Amadeus at the National Theatre Online
While strict lockdown measures are gradually being lifted in the UK, it will still be a while before we get to go to a theatre in person – as such, the National Theatre is presenting its 2016 revival of Peter Shaffer’s Amadeus for free on its YouTube channel. With plenty of smart writing, an ingenious incorporation of Mozart’s angelic music and some stunning performances, this is a spectacular show which – quite rightly – puts music at its centre.
Shaffer’s script is notoriously riddled with historical inaccuracies and is unfair both to Salieri – who was a decent composer and not a murderer – and to Mozart – who was very hardworking – but it’s still superbly written, with a lot of wit, a marvellous execution of the plotline and realistic-feeling characters with as strong a development as one could hope for. No: there’s no doubt about it that this play deserves the awards it won back in 1979-1981; it’s just great drama, great fun, and puts Mozart’s music into – albeit flawed – context.
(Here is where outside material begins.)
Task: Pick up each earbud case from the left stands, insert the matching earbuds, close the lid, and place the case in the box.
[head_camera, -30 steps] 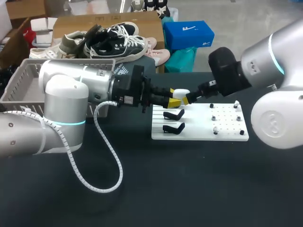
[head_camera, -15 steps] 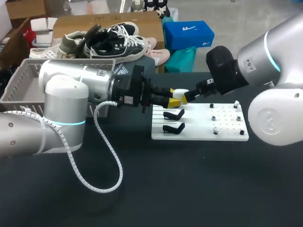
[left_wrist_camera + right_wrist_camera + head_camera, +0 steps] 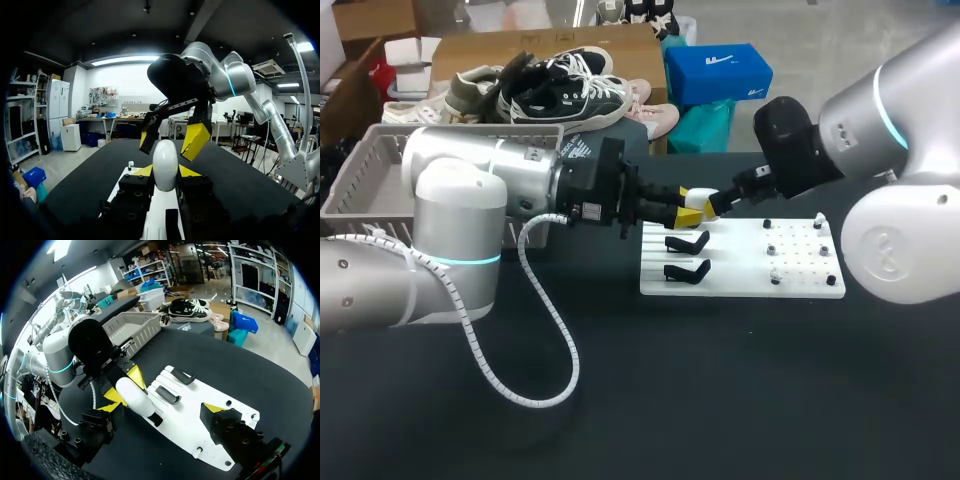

Director Michael Longhurst’s production, meanwhile, lives up to the high standards. With the orchestra and six singers placed amidst the other actors on stage, they feel much more part of the play than in some earlier productions, which is perfectly fitting considering the play’s subject matter – at times Mozart mingles among or conducts them, at others Salieri is on stage with them. On top of that, the designs by Chloe Lamford and Jon Clark’s lighting are pristine and add to an overall presentation which is brilliantly executed, leading to a whole which just works.
Much of the play’s prowess comes from its lead actors, however – and here, again, Longhurst’s production does not falter. The central role of Salieri is executed by Lucian Msamati, who manages to interpret the character perfectly. Salieri is difficult to act, putting on a façade of confidence and upper-class mannerisms around others, but devolving into despair and hatred when he’s alone. Msamati’s performance delivers on all ends. Adam Gillen’s Mozart is similarly accomplished, displaying strong prowess when portraying the cracks in Mozart’s mask of childishness.
It’s no doubt that Longhurst’s vision of Amadeus is a great success and likely here to stay. It’s just a thrilling ride, and so entertaining throughout that one can hardly help but enjoy it – provided one can forgive Shaffer for his interpretation of historical events.